* **WORK TASK**:
All of the data below should come back exactly as written, minus its images.
──────────────────────────────
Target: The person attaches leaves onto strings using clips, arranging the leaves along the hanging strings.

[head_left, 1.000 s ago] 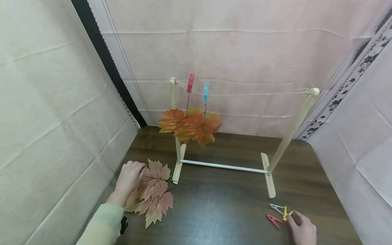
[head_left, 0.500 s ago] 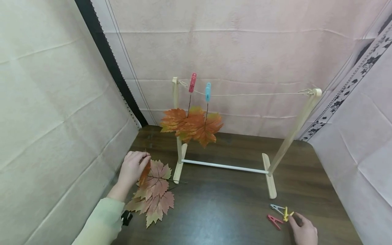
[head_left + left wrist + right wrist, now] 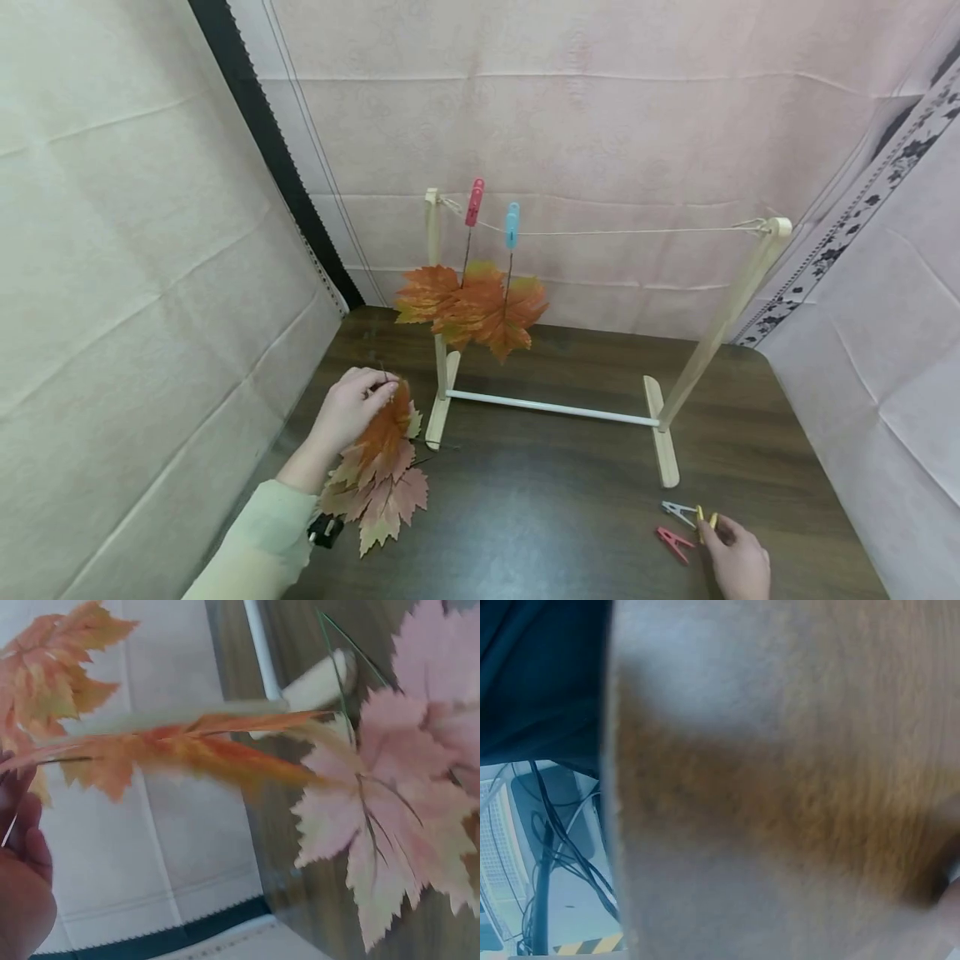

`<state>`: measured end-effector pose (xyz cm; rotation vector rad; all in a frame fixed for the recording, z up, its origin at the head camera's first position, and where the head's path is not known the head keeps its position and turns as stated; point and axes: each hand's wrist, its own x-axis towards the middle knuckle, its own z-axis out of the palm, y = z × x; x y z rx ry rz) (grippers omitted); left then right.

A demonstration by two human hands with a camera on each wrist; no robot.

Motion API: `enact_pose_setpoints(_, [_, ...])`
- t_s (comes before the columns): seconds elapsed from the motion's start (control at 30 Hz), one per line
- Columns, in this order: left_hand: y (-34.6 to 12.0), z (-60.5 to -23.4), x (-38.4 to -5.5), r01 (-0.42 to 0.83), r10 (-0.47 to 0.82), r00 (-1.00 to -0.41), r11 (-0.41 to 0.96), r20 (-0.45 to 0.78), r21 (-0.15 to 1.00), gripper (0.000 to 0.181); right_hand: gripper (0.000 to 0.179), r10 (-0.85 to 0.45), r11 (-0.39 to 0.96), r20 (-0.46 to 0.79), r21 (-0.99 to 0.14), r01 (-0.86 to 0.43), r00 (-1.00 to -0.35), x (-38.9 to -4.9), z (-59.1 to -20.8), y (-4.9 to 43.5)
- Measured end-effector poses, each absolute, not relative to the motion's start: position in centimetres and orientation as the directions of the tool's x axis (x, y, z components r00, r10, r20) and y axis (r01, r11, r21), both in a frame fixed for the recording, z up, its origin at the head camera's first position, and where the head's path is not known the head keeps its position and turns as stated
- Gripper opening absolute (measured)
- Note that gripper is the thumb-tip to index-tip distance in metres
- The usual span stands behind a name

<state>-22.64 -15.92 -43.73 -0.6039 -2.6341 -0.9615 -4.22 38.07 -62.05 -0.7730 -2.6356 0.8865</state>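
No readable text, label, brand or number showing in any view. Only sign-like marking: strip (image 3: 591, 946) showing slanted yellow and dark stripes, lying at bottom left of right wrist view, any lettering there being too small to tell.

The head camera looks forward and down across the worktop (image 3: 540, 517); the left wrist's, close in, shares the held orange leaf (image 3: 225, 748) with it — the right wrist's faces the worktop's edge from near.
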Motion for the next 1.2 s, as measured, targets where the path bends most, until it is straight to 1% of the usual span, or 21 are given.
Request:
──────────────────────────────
* **RESULT**:
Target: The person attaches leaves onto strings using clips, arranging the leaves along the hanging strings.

[head_left, 1.000 s ago] 
[head_left, 0.500 s ago] 
[head_left + left wrist + right wrist, now] 

`<state>`: measured end-effector pose (xyz cm; rotation vector rad; all in a frame fixed for the recording, z up, its origin at the head camera's first position, and where the head's path is not known the head keeps its position and turns as stated; point and axes: each hand's wrist, its own x-axis towards the middle knuckle, its own z-axis out of the palm, y = z × x; x y z rx ry rz) (grippers omitted); left then right.

A demonstration by two human hands with a camera on each wrist; no robot.

Motion API: `enact_pose_setpoints(_, [_, ...])`
- t_s (comes before the columns): seconds elapsed from the motion's start (control at 30 Hz), one per line
- Columns, in this order: left_hand: y (-34.6 to 12.0), z (-60.5 to -23.4), x (-38.4 to -5.5), r01 (-0.42 to 0.83), r10 (-0.47 to 0.82), r00 (-1.00 to -0.41), r11 (-0.41 to 0.96), r20 (-0.45 to 0.78), r21 (-0.15 to 1.00), gripper (0.000 to 0.181); right_hand: gripper (0.000 to 0.179), r10 (-0.85 to 0.45), r11 (-0.39 to 0.96), r20 (-0.46 to 0.79), r21 (-0.99 to 0.14), r01 (-0.86 to 0.43), r00 (-1.00 to -0.35), x (-38.9 to -4.9), z (-59.1 to -20.8), y (-4.9 to 43.5)
- Measured end-effector poses, each absolute, not relative to the motion's start: position in centimetres and orientation as the directions of the tool's x axis (x, y, z components r00, r10, r20) and y axis (r01, r11, r21), both in a frame fixed for the recording, z up, its origin at the head camera's first position, and where the head's path is not known the head keeps its position and turns as stated
- Gripper opening absolute (measured)
- Note that gripper is the thumb-tip to index-tip distance in metres
- The usual span stands behind a name

<state>-22.64 -15.92 -43.73 -0.6039 -2.6341 -0.9615 -4.22 38.07 -62.05 -0.7730 -2.6356 0.8865</state>
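No readable text, label, brand or number showing in any view. Only sign-like marking: strip (image 3: 591, 946) showing slanted yellow and dark stripes, lying at bottom left of right wrist view, any lettering there being too small to tell.

The head camera looks forward and down across the worktop (image 3: 540, 517); the left wrist's, close in, shares the held orange leaf (image 3: 225, 748) with it — the right wrist's faces the worktop's edge from near.
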Motion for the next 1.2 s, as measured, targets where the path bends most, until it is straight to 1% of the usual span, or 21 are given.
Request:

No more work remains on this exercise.